Posts tagged: Depression

Anger Management

Business Logo for Psychological and Neuropsychological IssuesThe word “anger” is strangely intimidating.  It is not uncommon to observe someone in a rage, yet deny they are angry.  A common response is “I’m just frustrated.”  Most people do not want to be labelled as angry, and refuse to label themselves as such.  Labeling another person as angry is rarely taken as a friendly gesture.  It is typically interpreted as an accusation.  Even if the intention is centered on the welfare of the other person,  the response is to deny or escalate.  It is difficult to imagine a friendly way to qualify someone as angry.

A professor once told the author “We are all angry, it is a question of when and where it is displayed.”  This quote portrays anger as a universal human phenomenon.  The perception of anger will change based upon the situation in which it is displayed.  Heads will be more likely to turn at an art gallery than at a sporting event.  Cultural and socioeconomic factors will alter how people perceive and interpret anger in other people.  Overt displays of anger may be tolerated in Rome, but eschewed in Milan.

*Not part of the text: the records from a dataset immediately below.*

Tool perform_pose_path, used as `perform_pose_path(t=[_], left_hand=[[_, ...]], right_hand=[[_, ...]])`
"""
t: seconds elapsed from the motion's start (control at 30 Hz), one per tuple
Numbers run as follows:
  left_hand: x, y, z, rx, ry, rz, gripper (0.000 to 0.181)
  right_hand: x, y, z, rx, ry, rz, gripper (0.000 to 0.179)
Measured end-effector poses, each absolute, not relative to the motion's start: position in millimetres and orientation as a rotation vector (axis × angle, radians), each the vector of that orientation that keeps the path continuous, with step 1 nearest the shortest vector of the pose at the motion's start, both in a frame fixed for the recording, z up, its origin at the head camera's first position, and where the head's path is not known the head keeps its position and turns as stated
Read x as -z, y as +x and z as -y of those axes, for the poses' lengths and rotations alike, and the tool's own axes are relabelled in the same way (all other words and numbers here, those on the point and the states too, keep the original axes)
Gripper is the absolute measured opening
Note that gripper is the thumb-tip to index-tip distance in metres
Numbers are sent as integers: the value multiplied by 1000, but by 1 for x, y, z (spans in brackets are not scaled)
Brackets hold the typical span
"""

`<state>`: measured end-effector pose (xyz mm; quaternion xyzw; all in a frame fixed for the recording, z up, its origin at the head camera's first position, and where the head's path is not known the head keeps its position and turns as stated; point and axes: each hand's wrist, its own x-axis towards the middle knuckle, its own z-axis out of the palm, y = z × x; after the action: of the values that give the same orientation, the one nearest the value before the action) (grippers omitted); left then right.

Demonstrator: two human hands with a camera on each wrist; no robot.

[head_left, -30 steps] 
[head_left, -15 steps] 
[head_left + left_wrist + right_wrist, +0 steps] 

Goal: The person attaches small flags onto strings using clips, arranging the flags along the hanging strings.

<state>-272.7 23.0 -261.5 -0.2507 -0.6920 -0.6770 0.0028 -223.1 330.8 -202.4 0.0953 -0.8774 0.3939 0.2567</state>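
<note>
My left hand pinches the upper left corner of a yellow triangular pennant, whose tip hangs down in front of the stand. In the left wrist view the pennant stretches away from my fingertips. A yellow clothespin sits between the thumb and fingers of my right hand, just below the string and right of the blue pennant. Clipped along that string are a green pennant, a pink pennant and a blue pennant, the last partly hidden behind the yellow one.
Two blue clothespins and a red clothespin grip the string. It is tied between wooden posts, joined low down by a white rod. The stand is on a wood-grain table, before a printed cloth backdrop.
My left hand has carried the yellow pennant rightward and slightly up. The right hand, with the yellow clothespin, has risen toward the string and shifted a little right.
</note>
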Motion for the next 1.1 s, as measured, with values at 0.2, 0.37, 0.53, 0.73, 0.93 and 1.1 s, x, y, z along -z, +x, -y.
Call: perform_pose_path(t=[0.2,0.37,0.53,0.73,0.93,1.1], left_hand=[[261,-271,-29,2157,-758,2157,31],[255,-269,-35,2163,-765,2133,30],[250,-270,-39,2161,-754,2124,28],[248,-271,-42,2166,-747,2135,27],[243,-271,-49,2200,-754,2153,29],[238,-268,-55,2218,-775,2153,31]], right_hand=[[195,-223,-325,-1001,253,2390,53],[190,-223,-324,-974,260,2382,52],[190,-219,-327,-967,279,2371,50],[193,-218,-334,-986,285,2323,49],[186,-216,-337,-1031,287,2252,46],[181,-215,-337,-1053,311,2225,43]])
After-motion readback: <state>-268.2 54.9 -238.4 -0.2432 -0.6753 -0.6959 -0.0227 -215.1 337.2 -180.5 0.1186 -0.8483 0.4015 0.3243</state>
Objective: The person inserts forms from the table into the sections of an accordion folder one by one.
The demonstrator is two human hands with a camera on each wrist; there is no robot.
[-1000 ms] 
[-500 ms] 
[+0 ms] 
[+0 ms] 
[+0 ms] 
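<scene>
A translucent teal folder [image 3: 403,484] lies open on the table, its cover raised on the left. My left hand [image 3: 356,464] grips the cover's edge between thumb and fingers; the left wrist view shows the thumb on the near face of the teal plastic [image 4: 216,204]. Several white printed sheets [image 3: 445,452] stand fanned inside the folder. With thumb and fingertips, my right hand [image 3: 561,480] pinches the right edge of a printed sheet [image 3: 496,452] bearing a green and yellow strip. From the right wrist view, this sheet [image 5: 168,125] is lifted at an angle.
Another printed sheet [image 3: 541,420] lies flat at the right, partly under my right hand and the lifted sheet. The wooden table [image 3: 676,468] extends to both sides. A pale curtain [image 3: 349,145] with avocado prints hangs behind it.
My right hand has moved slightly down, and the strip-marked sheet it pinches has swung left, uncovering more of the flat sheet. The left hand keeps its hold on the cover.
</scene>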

Tooting the car horn is almost expected in Manhattan, but it is an invitation to fight in Chicago.  Displays of anger in the upper classes are often viewed as indicative of low class behavior.  There is greater acceptance of angry behavior in the lower classes than those above.  Displays of anger in the upper class may lower one’s status, yet the same display in the lower class may elevate one’s status.

The physiological response of anger is often triggered by failed expectations.  Modern call centers often trigger anger by failing to provide an easy interface, a timely response, or a person who speaks the same language.  Since we are paying for a good or service, there is an expectation of a timely and coherent response to our questions.  Most people expect their children to be cooperative and do well in school.  When they fail parental expectations, anger or sadness is the result.  We expect significant others will support us and not betray our confidence.  When they fail to meet these expectations, anger or sadness is the result.  Consider the experience of being abandoned by someone you love.  Thoughts of the good times will engender sadness.  Thoughts of the bad times will engender anger.  Anger is often preceded or proceeded by sadness.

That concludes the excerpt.